The monthly cost of a $500,000 mortgage is $3,360.16, assuming a 30-year loan term and a 7.1% interest rate. Over the course of a year, you would pay $40,321.92 in combined principal and interest payments.

If you were to opt for a 15-year term instead, a $500,000 mortgage at an interest rate of 6% would cost you $4,219.28 per month, or $50,631.36 per year. (Generally speaking, 15-year terms feature lower interest rates than 30-year terms.)

As you can see, the monthly cost of a mortgage can vary widely depending on your terms; you’ll want to factor this in alongside the other short- and long-term costs of homebuying, like lender fees, property taxes, and maintenance. We’ll guide you through these expenses and how they factor into your budget.

Key Points

•   A $500,000 mortgage can cost over $2,500 per month, depending on the interest rate and loan term.

•   Factors that affect the monthly cost of a mortgage include the loan amount, interest rate, loan term, and property taxes.

•   Private mortgage insurance (PMI) may be required if the down payment is less than 20% of the home’s value.

•   Homeowners insurance and property taxes are additional costs to consider when budgeting for a mortgage.

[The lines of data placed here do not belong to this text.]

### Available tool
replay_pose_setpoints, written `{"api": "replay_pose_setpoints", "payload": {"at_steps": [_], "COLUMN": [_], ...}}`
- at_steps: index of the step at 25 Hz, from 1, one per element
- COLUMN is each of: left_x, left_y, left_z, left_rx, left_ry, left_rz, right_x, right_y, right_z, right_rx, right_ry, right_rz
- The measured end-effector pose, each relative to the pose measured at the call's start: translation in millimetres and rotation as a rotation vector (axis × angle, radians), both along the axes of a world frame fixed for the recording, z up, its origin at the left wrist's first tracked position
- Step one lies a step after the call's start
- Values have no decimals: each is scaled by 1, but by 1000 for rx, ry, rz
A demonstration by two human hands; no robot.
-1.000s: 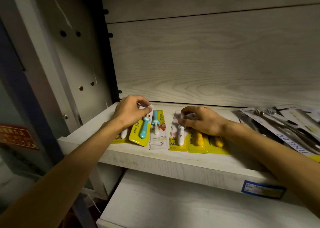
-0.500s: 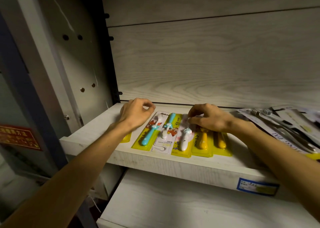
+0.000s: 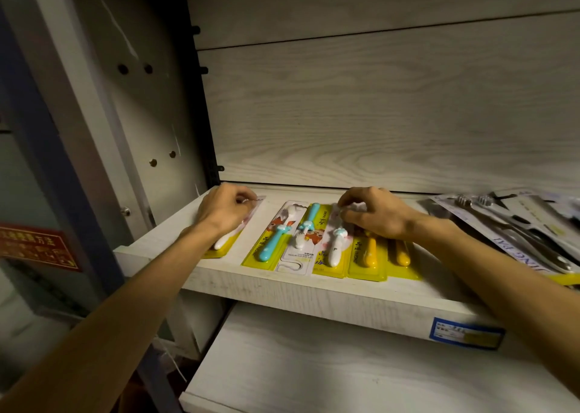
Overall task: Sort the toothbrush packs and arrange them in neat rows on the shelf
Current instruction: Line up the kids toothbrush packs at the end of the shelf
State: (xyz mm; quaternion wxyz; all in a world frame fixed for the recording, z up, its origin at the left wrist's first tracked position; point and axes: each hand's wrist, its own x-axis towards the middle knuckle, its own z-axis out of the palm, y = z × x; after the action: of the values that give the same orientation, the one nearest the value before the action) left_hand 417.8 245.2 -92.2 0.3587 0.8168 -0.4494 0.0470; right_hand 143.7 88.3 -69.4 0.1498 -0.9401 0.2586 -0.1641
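Two hands are at work on the shelf [image 3: 219, 279]: one pack [image 3: 233, 235] is pinched at its top by the left hand [image 3: 224, 213], apart from the row [image 3: 329, 249], whose white-brush pack is pinched by the right hand [image 3: 375, 213], seemingly for squaring.

Pale wood shelf [image 3: 219, 274] under my fingers: yellow toothbrush packs [image 3: 317, 243] flat in a row between and beneath them, grey packs [image 3: 514, 224] heaped right of my right hand.
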Motion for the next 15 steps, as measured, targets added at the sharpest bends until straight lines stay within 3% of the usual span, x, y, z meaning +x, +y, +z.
{"api": "replay_pose_setpoints", "payload": {"at_steps": [2,5,15], "left_x": [-7,-15,-28], "left_y": [-2,-9,-17], "left_z": [3,8,-4], "left_rx": [-86,-146,-52], "left_ry": [37,30,-17], "left_rz": [-14,-2,63], "right_x": [1,13,32], "right_y": [9,32,57], "right_z": [3,5,0], "right_rx": [-88,-45,-88], "right_ry": [-44,-61,40], "right_rz": [81,256,398]}}
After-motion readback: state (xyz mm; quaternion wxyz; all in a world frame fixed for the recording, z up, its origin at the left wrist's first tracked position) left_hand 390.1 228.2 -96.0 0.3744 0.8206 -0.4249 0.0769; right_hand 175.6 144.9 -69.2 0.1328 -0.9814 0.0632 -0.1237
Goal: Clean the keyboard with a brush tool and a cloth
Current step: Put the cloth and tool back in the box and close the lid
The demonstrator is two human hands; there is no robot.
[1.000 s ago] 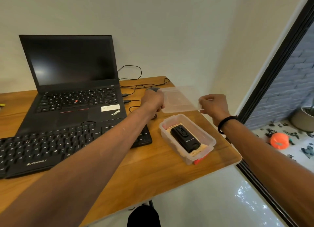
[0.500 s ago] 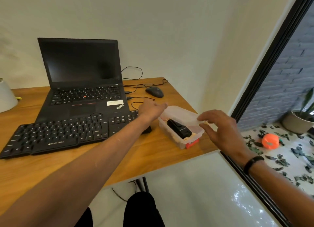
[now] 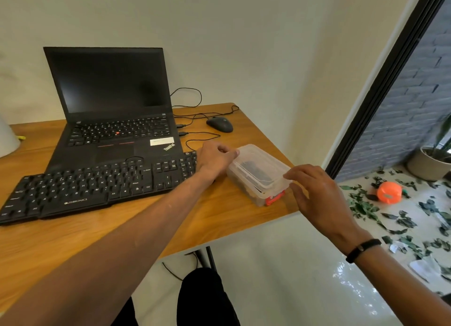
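Two hands work a clear box (image 3: 258,177) w/ lid at the desk's (image 3: 146,228) right edge: our left hand (image 3: 214,161) & right hand (image 3: 314,196) pinch its ends, black keyboard (image 3: 97,184) just left.

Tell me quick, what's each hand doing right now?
Left hand: fingers curled on the far end of the clear lid.
Right hand: fingertips pinch the lid's near corner on the plastic container.

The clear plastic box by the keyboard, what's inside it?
Through the lid of the plastic box, a dark object shows, blurred. What it is, and whatever lies under it, cannot be told.
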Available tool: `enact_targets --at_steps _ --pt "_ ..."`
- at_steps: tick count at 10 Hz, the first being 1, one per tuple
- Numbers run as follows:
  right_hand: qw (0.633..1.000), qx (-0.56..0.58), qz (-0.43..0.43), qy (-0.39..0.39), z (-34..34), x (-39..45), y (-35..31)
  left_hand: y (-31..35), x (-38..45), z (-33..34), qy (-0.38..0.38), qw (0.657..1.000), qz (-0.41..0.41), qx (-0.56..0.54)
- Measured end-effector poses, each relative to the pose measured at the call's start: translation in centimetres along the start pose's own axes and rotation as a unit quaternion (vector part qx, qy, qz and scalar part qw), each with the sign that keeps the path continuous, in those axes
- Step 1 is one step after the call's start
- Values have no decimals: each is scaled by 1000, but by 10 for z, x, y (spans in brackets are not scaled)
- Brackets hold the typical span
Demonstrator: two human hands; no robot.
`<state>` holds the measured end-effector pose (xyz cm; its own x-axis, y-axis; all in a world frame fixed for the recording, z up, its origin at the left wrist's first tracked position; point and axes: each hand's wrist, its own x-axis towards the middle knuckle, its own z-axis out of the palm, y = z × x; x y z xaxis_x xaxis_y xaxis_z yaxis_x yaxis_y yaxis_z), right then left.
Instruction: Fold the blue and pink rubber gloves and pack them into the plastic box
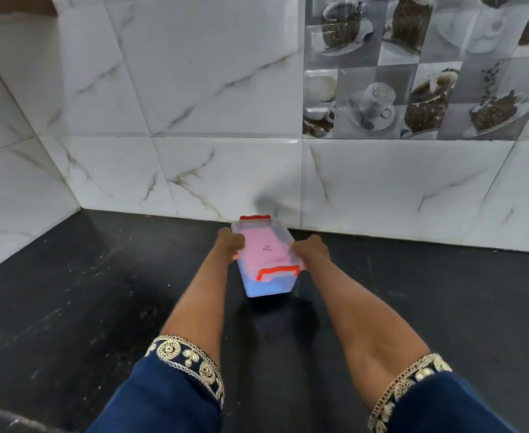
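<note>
While the folded pink rubber glove [264, 246] is lying over the blue one [264, 284] inside the clear plastic box [268, 290] on the black tabletop [69, 292], the left hand [230, 242] and right hand [310, 248] are gripping its long sides, seemingly seating the lid, so latching the red clips [278, 271] likely follows.

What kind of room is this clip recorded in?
Most likely a home kitchen. A dark stone-like countertop meets a wall of glossy marble-look tiles, and a decorative tile panel shows coffee cups and cake. Both hands grip a clear plastic box on the counter.
</note>
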<state>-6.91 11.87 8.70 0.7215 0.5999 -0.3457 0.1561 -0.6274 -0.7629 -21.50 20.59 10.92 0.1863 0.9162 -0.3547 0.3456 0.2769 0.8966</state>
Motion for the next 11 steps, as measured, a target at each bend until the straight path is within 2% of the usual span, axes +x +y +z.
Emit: enact_targets --at_steps 2,3,5,6,7,9,10,11 --pt "992 113 58 -16 53 18 -11 -6 54 -21 14 997 52 51" --pt "991 126 54 -6 65 28 -20 -13 74 -22 -2 997 55 47" --pt "986 157 60 1 71 36 -25 -20 85 -10 30 995 36 85" --pt "984 171 56 3 71 35 -22 -21 75 1 61 973 72 211" --pt "994 107 10 19 68 26 -18 -18 61 15 101 926 123 343" --pt "983 -34 -110 140 35 14 -17 -4 43 33 125 860 231 437" --pt "956 -78 -193 208 10 12 -21 10 33 43 149 837 293 437" --pt "907 -105 -280 297 -20 8 -24 33 23 55 165 801 372 439"
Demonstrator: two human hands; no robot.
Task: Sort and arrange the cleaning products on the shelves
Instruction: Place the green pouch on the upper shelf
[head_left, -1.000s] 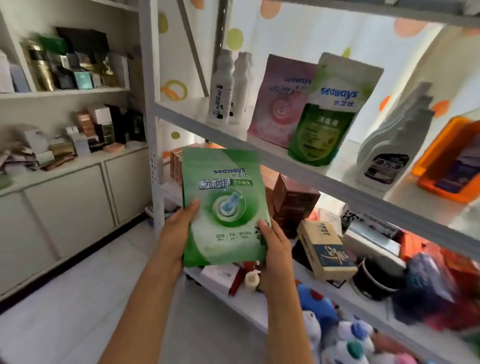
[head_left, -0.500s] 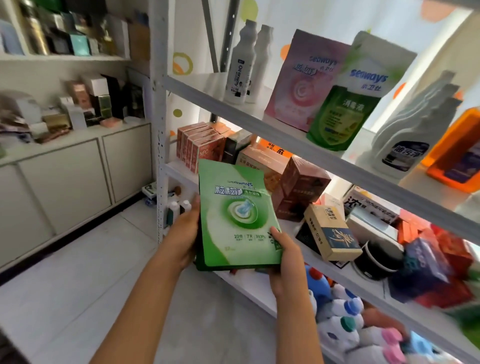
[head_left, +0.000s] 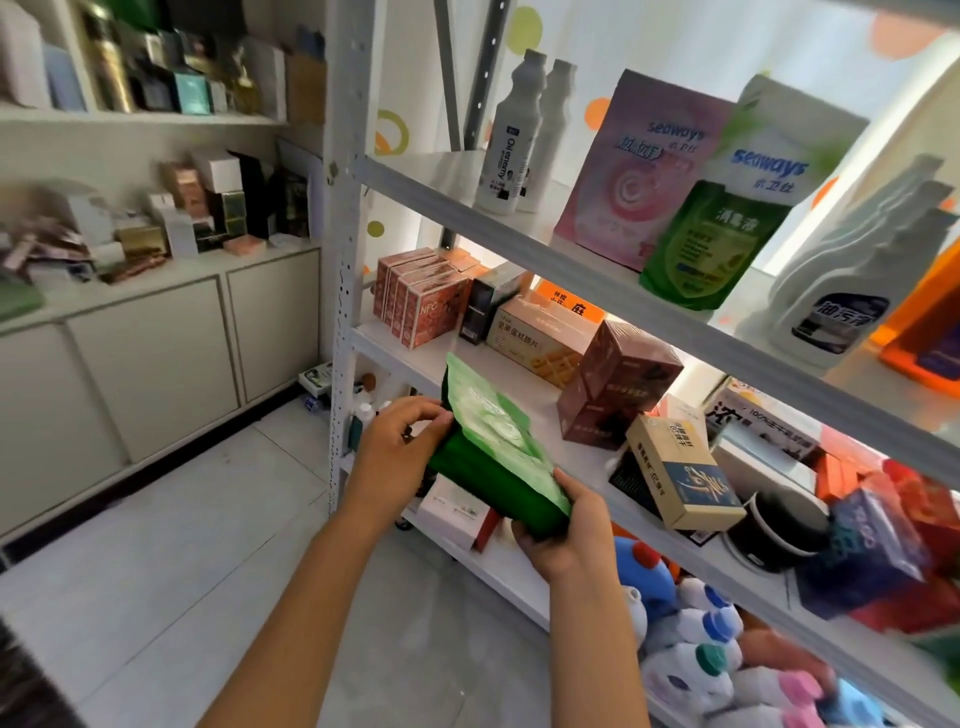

•   It’s important to carefully consider your budget and financial goals before taking on a mortgage to ensure you can comfortably afford the monthly payments.

Total Cost of a $500K Mortgage

The total cost of a $500K mortgage is $1,209,657.53 over 30 years at a 7.1% APR. Absent any late or pre-payments, this sums up to $709,657.53 worth of accrued lifetime interest.

When calculating your total costs, you’ll want to factor in other expenses like closing costs, as well as property taxes and insurance, which are incurred for as long as you own your home. We’ve categorized these expenses into upfront and long-term costs below.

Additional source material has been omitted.